Il y a 3 ans, les violences quotidiennes que vivent les personnes exilées à Paris ont été mises au grand jour lors de l’évacuation brutale d’un campement de 500 tentes place de la République, entraînant des condamnations au plus haut niveau de l'État.
En dehors de cette séquence d’indignations unanimes, ces violences perdurent dans le plus grand silence et se poursuivent sous différentes formes : harcèlement, évictions de lieux de vie, destructions de biens, violences verbales et physiques… Elles sont très largement sous-documentées car elles se produisent généralement dans des lieux isolés, à des heures ‘invisibles’ la nuit ou tôt le matin et sans témoins, rendant difficile le recueil de preuves pour envisager d’entreprendre un recours. A cela s’ajoutent le sentiment d’impuissance, la peur des représailles et la certitude que la parole policière n’aura pas le même poids que celle des personnes exilées.
Le Collectif Accès au Droit documente ces atteintes aux droits et mène un travail d’observation des expulsions et des violences policières commises à l’encontre des personnes exilées à Paris et dans sa proche périphérie, avec la triste conviction que l’approche des Jeux Olympiques et Paralympiques de Paris va accélérer ces pratiques et ce “nettoyage social” de l’espace public.
Cette démarche se veut dynamique et collaborative afin que chacun.e, à titre individuel ou au nom d’une organisation, puisse faire un signalement, apporter un témoignage et contribuer au recueil de données de l’association.
A ce jour, nous avons comptabilisé et documenté 448 témoignages de violences policières commises envers les personnes exilées entre 2015 et 2023 dans un premier rapport d’enquête. Ce travail, loin d’être exhaustif et systématique, met en lumière une présence policière disproportionnée, qui contrôle, harcèle, disperse et invisibilise les exilé.es. Parmi ces violences, 88% relèvent de situations d’évictions, de dispersions dans l’espace public, 33% de confiscations ou destructions de biens et 30% d’agressions physiques.

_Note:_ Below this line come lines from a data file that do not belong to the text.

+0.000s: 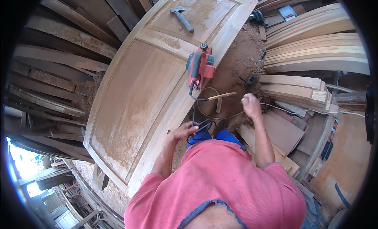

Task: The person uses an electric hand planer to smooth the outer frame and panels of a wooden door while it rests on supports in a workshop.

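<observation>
A wooden panel door (122, 95) lies in front of me, strewn with sawdust. On its right edge rests a red electric hand planer (201, 65), its dark cord dropping toward me. My left hand (186, 131) is closed round a loop of black cord (205, 124) beside the door's near edge. My right hand (252, 105) is raised right of the door, its fingers curled into a fist; what it holds, if anything, is hidden. Between the planer and my right hand is a slim tan length (221, 96) joined to the dark cord.
A hammer (182, 19) lies at the far end of the door. Stacked curved boards (311, 48) fill the right side, and planks (59, 63) lean at the left. A pale cord (303, 109) trails off right. Sawdust covers the floor (240, 57), with a dark tool (249, 80) on it.
</observation>
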Available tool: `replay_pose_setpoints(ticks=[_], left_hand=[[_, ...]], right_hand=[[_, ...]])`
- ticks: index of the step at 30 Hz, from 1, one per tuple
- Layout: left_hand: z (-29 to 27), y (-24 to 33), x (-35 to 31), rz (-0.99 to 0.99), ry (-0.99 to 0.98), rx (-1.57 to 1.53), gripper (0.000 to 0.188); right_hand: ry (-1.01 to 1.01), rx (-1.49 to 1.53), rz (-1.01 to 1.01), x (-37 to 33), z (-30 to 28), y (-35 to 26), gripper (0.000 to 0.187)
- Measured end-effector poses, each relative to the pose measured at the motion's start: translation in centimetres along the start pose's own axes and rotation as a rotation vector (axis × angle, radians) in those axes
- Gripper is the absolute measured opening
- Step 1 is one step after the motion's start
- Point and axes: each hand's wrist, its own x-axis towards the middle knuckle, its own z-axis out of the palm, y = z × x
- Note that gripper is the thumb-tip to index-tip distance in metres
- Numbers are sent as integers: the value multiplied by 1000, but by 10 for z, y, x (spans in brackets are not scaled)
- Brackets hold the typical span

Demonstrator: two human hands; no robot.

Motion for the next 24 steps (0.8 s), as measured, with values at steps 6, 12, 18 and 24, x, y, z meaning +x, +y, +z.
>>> replay_pose_setpoints(ticks=[6,12,18,24], left_hand=[[62,-41,20,6,283,782,39],[88,-53,41,176,236,62,33],[76,-47,12,88,159,-455,24],[73,-65,-21,209,-215,-824,20]], right_hand=[[-786,418,68,-66,60,-6,30],[-1174,581,566,-127,97,-24,41],[-765,1653,988,-160,135,-44,67],[-638,700,822,-208,216,-11,41]])
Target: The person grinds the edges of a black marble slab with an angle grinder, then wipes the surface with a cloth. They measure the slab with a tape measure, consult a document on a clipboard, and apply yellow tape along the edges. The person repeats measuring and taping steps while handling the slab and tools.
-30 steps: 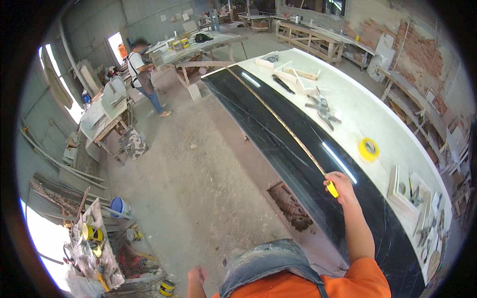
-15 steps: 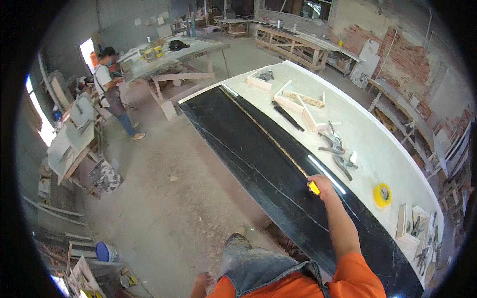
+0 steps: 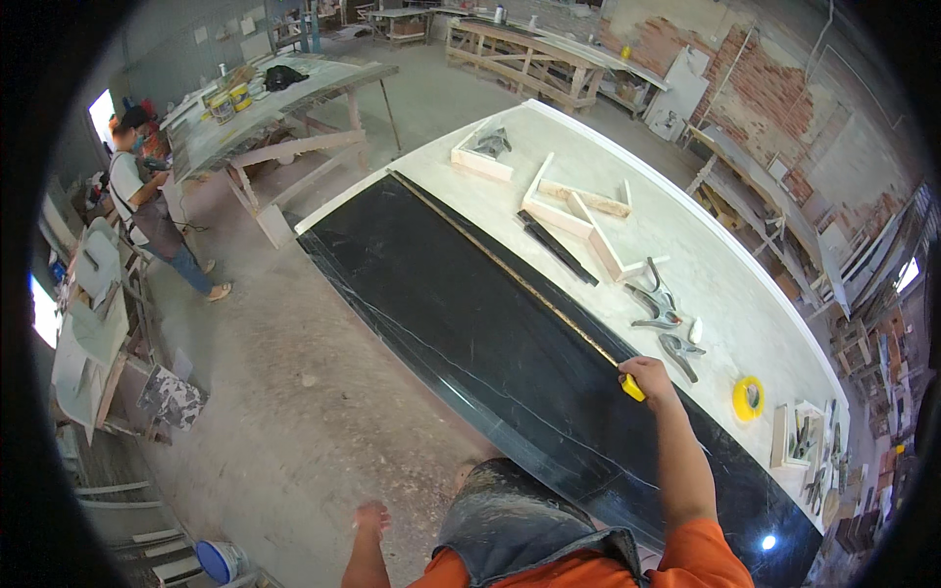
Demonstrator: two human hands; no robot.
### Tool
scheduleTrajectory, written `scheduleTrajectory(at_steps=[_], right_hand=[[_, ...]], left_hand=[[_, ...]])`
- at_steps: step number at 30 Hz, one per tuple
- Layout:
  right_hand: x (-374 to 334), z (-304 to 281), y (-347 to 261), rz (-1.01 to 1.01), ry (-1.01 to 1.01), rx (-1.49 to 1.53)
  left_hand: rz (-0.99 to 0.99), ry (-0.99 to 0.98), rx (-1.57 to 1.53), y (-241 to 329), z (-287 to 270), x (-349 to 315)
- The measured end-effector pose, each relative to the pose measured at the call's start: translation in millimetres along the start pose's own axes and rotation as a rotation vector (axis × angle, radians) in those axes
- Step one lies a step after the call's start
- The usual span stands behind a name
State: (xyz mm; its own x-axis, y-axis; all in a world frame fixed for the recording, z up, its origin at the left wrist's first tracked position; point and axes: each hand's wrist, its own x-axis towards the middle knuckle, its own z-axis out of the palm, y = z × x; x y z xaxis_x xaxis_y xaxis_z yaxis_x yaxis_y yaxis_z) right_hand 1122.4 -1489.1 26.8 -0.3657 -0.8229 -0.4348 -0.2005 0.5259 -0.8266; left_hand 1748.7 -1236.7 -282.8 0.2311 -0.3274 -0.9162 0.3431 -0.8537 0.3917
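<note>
My right hand (image 3: pixel 647 372) is closed around a yellow tape measure (image 3: pixel 633 390) above the black, white-veined stone slab (image 3: pixel 461 304). The tape blade (image 3: pixel 510 271) stretches from the case along the slab to its far left end, close to the edge by the white table. My left hand (image 3: pixel 372 515) hangs low over the floor beside the slab, fingers apart, holding nothing. Beyond my right hand, grey spring clamps (image 3: pixel 678 357) and a roll of yellow tape (image 3: pixel 748 398) lie on the white tabletop (image 3: pixel 578 328).
Wooden angle pieces (image 3: pixel 588 220) and a dark strip (image 3: pixel 557 247) rest on the table. A wooden tray of tools (image 3: pixel 796 436) sits at the right. A co-worker (image 3: pixel 147 206) stands at another bench (image 3: pixel 235 127), far left. A white bucket with a blue lid (image 3: pixel 221 561) stands lower left.
My view has turned to the right, so the surroundings sit farther left. My right hand still grips the tape measure near the slab's edge. My left hand shows more fully, away from my body.
</note>
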Motion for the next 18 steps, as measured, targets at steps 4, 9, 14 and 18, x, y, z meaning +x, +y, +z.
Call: scheduleTrajectory(at_steps=[4, 9, 14, 18], right_hand=[[2, -27, -2, -0.002, 0.015, -0.038], [1, -52, 1, -0.023, 0.045, -0.093], [0, -37, -12, -0.010, 0.071, -0.154], [6, -32, -7, -0.036, 0.043, -0.132]], left_hand=[[-0.079, -0.068, 0.198, -32, 26, 4], [-0.221, -0.129, 0.143, -51, 35, 15], [-0.033, -0.175, 0.499, -25, 16, 19], [-0.096, -0.047, 0.243, 4, 0, 29]])
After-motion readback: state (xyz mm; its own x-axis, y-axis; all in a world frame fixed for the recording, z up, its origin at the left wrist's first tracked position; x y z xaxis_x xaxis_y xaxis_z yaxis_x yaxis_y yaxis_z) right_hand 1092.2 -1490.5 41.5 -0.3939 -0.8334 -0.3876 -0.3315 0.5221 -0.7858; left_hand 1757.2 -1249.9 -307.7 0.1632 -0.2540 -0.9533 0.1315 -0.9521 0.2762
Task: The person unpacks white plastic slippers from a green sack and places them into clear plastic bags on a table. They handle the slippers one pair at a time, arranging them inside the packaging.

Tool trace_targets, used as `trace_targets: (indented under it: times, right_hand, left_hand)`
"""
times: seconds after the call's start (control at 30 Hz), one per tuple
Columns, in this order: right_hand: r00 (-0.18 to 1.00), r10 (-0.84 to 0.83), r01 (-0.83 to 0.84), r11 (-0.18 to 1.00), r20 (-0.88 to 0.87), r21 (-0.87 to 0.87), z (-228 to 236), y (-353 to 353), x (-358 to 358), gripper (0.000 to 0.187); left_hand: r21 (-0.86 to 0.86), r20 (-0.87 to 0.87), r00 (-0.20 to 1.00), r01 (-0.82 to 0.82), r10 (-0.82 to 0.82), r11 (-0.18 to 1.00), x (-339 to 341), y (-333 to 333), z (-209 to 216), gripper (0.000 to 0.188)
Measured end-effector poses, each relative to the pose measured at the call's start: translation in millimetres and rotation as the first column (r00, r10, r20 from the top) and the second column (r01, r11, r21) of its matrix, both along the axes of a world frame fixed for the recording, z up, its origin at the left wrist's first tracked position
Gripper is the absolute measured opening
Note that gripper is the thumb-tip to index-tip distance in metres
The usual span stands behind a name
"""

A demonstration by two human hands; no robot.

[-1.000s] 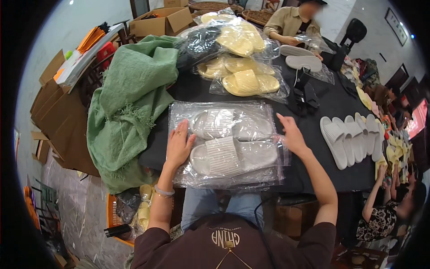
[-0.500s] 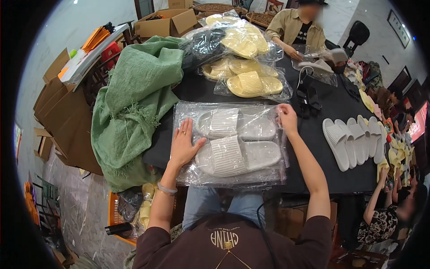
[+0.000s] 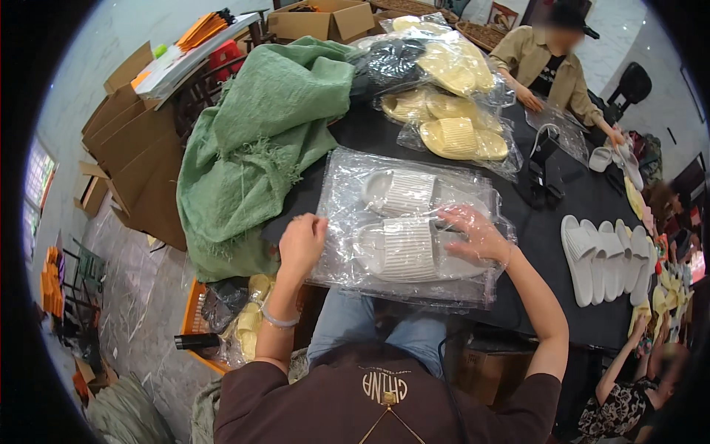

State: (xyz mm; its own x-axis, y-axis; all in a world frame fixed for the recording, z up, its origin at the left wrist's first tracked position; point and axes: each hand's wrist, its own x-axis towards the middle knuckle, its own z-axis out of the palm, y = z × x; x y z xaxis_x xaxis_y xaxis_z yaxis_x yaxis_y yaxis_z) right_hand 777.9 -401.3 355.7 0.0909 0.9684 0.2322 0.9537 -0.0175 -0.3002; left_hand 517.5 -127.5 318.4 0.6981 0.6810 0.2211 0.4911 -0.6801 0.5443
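A pair of white ribbed slippers (image 3: 407,248) lies side by side in a clear plastic bag (image 3: 344,181) on the black table in front of me. My left hand (image 3: 302,246) is at the bag's left edge, its fingers curled closed on the plastic. Over the heel ends of the slippers rests my right hand (image 3: 475,233), fingers spread. Whether a layer of film lies over this hand I cannot make out. More clear bags appear stacked beneath this one.
Bagged yellow slippers (image 3: 462,139) are piled behind, beside a green woven sack (image 3: 259,148). A black stand (image 3: 546,170) and a row of white slippers (image 3: 584,259) stand right. Across the table a co-worker (image 3: 547,66) handles slippers. An orange crate (image 3: 194,314) sits lower left.
My left hand has gone from lying flat to curled at the bag's left edge. My right hand has moved from the bag's right corner onto the slippers. The co-worker's arm reaches toward the right.
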Motion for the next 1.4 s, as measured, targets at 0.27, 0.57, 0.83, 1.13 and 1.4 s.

En parallèle, nous avons réalisé ces dernières semaines une enquête flash sur les 6 principaux lieux de campement des personnes exilées qui confirme ces premiers résultats : sur les 103 personnes interrogées, 79% déclarent avoir été victimes de violences policières, et 78% l’ont été à plusieurs reprises.
Ces violences constituent depuis 8 ans la condition des personnes exilées à Paris. On ne peut les comprendre que dans leur dimension systémique, dans un continuum de violences institutionnelles qui entrave l’accès à leurs droits les plus fondamentaux.
Ainsi se poursuit le cycle infernal des campements, des évacuations et du harcèlement policier autour des 369 opérations de mises à l’abri que nous avons recensées depuis 2015. Si elles apportent des solutions indéniables pour certain.e.s, elles fabriquent également de l’errance et de souffrance psychique pour celles et ceux qui ne rentrent pas dans les bonnes cases et qui se retrouvent à la rue, en proie à un harcèlement policier continu. Nous mesurons quotidiennement les conséquences de ce non-accueil, de cette troisième violence, après celles de l’exil et de la migration, sur la santé somatique et mentale de personnes bien souvent exténuées par des mois ou des années d’errance. Elles se retrouvent ainsi placées, du fait d’une action publique, dans une précarité plus grande encore qui les éloigne du droit.
Les condamnations des collectifs citoyens, des associations, de chercheur.se.s ou encore d'institutions sont unanimes. Pourtant, la situation continue de se dégrader, et la seule réponse apportée est une logique sécuritaire et un tri des vulnérabilités, qui en défini des bonnes et des mauvaises, des légitimes et des illégitimes, dans le plus grand mépris des principes humanitaires et de l’inconditionnalité de l’aide. Pire encore, elle se double d’entraves et d’attaques qui visent le travail des citoyen.ne.s, des collectifs et des associations qui les accompagnent. Nous avons ainsi recensé de multiples témoignages de contrôles, d’amendes contre ces dernier.e.s, jusqu’au récent arrêté anti-distributions alimentaires que la justice a fini par suspendre.
Cette situation est pour nous emblématique de l’état des droits et des libertés en France, emblématique d’une société qui stigmatise, exclut, maltraite, et précarise les plus fragiles au lieu de les protéger et de favoriser leur insertion.